The highly-anticipated return of Mr. Bungle has been discussed at length between Faith No More's comeback and Mike Patton's continuing evolution with various side-projects, but now fans are finally able to hear new recordings from the group for the first time in over 20 years. Along with ex-Slayer drummer and Dead Cross collaborator Dave Lombardo, as well as Anthrax mastermind Scott Ian, original members Patton, Trey Spruance and Trevor Dunn revived the chaotically experimental project fantastically.

The re-recording of The Raging Wrath of the Easter Bunny Demo offers a gleaming take on the rarely heard 1986 release, which showed the promising raw talent of the band albeit through a rather unlistenable sound quality. With years of experience and personal development, the songs are given a second chance at life by a supergroup of proficient legends in metal.

The source material is largely unadulterated, with the new Mr. Bungle lineup paying homage to where the band began. The order of the tracks is shifted and the production quality receives an obvious uptick, but otherwise the record is faithful to the original tracks.
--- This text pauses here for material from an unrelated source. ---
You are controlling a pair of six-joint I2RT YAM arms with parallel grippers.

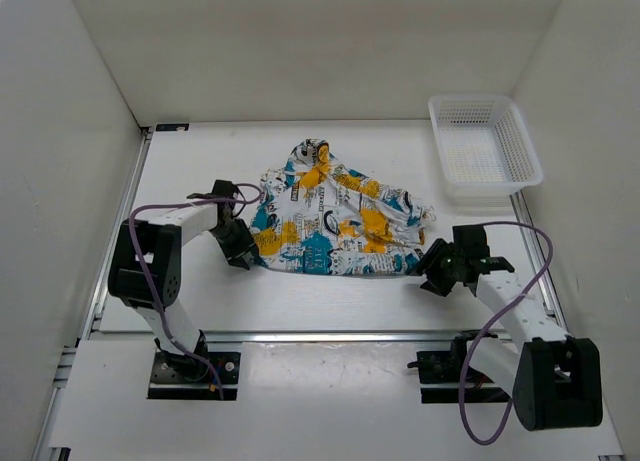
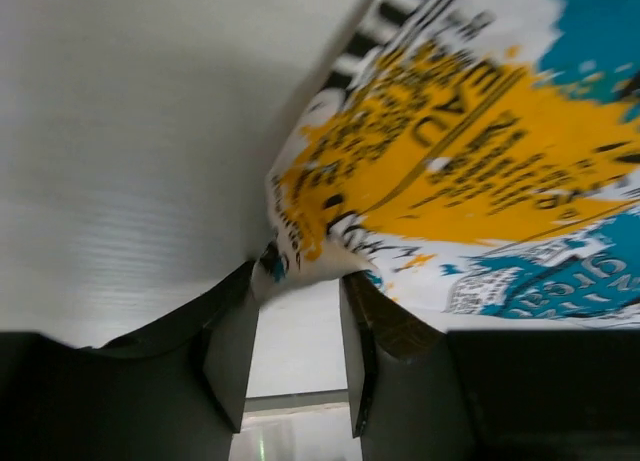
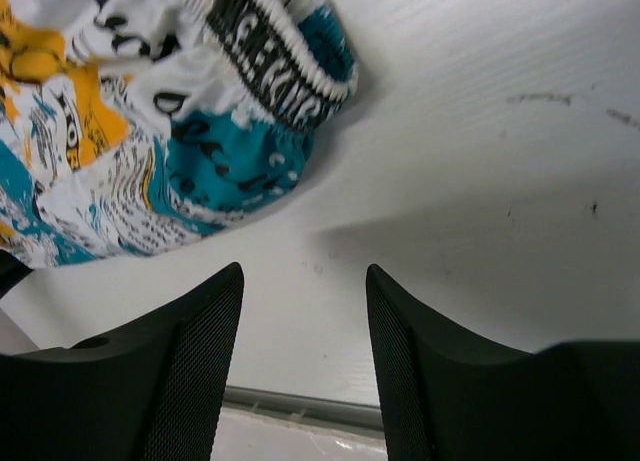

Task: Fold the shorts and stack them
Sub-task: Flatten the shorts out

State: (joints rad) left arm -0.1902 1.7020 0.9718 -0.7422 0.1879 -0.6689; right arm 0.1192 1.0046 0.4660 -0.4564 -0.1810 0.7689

"Anarchy Up Your Anus" still features an ominous narrated intro (re-recorded by Cheers actress Rhea Perlman), but instead of indecipherable thrash metal, the song becomes the punchy whiplash of a track it was always intended to be. This boost in fidelity enhances the quality of the writing, most notably shining a light on the masterpieces that tracks like "Raping Your Mind" or "Sudden Death" really were.

Even the guitar solos roughly mimic the original recordings, well-displayed around halfway through "Bungle Grind." The most prominent change (aside from the production quality) is the general feel of the instrumental delivery: the guitars sound a lot more punchy than before thanks to Spruance and Ian, while the drums have Lombardo's iconic loose thrash style that set Slayer apart from their more tight-knit thrash peers. Dunn's bass playing also cuts through the mix much better than before, allowing for everyone's presence to be felt.

The band includes some surprises for even the most knowledgeable Mr. Bungle fans, too, with a cover of Corrosion of Conformity's "Loss for Words," Stormtroopers of Death's "Speak English or Die" ("Hypocrites / Habla Español O Muere"), as well as previously unreleased songs written during this demo's era. They even included a bass line from "Love Is a Fist," off of their 1991 self-titled debut, as a subtle nod to their beginnings. New tracks like "Methametics" bring some classic crossover thrash grooves coupled with speedy mosh parts, while "Eracist" delivers a chugging series of mid-tempo riffs.

Opting to re-record a largely unknown demo is a fitting way to bring closure to Mr. Bungle's catalogue. Further, the inclusion of previously unheard songs makes this feel like a proper new release, as opposed to an excuse to shove a nostalgic name back into the world. In due time, it would be a delight to hear an entirely new record, but for now, Mr. Bungle's career feels more complete than before.